When the line with "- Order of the" is reached, include it and stop; before that, copy each line of the listing exactly from the first.

■ ■ ■

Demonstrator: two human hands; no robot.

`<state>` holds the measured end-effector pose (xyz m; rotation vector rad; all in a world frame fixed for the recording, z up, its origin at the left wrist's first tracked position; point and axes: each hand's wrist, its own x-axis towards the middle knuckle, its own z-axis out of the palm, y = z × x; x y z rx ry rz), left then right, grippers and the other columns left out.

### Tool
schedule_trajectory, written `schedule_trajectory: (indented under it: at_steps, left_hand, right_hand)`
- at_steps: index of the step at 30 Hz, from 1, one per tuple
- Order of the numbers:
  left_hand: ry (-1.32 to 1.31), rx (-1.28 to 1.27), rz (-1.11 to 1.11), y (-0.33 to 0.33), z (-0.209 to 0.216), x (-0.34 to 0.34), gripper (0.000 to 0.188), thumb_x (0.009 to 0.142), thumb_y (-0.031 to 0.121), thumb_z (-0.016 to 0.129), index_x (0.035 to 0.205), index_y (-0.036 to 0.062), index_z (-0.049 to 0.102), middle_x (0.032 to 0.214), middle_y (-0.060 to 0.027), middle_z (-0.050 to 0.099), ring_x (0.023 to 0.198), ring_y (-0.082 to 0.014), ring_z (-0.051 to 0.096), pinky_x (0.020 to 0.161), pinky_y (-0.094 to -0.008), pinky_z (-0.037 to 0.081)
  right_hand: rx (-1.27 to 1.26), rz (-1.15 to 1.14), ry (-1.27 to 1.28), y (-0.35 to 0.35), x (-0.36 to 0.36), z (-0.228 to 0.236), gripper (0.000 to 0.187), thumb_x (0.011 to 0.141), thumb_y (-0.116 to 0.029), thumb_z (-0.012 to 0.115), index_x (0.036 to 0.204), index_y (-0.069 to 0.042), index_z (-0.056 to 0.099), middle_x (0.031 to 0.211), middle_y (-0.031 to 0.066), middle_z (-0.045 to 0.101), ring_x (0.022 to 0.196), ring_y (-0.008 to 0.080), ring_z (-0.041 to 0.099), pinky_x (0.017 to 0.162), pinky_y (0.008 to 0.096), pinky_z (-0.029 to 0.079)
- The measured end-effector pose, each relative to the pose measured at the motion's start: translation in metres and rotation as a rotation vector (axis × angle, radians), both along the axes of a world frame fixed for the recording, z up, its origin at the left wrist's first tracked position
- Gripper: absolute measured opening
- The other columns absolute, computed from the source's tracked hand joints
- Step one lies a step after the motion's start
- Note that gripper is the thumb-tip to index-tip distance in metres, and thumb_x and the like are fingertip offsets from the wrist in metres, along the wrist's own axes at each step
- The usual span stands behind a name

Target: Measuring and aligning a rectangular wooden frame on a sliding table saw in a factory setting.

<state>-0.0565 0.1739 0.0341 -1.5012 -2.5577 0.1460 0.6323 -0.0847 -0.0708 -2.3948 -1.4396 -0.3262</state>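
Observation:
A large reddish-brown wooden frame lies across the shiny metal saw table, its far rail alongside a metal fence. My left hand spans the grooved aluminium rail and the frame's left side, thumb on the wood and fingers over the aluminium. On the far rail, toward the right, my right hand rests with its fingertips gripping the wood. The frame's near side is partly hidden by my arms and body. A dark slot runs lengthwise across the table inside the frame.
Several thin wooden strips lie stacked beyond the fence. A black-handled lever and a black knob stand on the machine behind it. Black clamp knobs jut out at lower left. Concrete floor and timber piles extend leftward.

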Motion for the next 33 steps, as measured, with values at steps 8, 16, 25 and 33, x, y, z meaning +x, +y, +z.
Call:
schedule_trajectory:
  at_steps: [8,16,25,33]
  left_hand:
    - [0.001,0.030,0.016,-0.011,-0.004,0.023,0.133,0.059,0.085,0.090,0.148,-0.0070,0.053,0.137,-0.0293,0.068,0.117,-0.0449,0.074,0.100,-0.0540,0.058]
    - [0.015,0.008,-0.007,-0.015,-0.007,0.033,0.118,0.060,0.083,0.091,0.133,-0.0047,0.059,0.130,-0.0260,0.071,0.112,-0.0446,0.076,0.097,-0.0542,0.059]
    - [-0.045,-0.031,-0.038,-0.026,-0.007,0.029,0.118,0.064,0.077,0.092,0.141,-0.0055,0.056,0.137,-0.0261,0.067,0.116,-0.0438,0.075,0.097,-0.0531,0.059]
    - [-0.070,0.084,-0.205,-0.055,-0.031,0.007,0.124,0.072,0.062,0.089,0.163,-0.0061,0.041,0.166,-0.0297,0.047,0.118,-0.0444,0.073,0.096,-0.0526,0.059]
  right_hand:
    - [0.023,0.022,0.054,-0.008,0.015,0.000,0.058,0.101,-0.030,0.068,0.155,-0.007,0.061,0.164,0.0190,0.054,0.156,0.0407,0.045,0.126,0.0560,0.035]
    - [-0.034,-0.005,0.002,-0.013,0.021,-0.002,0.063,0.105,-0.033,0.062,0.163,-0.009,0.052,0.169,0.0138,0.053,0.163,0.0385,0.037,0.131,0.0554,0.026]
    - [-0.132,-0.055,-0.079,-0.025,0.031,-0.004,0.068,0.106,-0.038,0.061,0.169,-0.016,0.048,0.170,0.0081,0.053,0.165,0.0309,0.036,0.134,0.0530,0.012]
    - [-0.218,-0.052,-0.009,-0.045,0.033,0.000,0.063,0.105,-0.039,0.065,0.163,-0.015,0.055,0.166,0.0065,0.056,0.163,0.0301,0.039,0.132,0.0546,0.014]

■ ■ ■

The completed task
Demonstrator: two human hands; no robot.

`<state>` holds the measured end-effector pose (xyz m; rotation vector rad; all in a world frame fixed for the recording, z up, its origin at the left wrist's first tracked position; point and axes: each hand's wrist, its own x-axis towards the middle knuckle, its own z-axis out of the palm, y = z × x; x y z rx ry rz), left then right, grippers and the other columns left out.

### Tool
schedule_trajectory, written `schedule_trajectory: (indented under it: at_steps, left_hand, right_hand)`
- at_steps: index of the step at 30 Hz, from 1, one per tuple
- Order of the numbers:

That brings the answer to completion.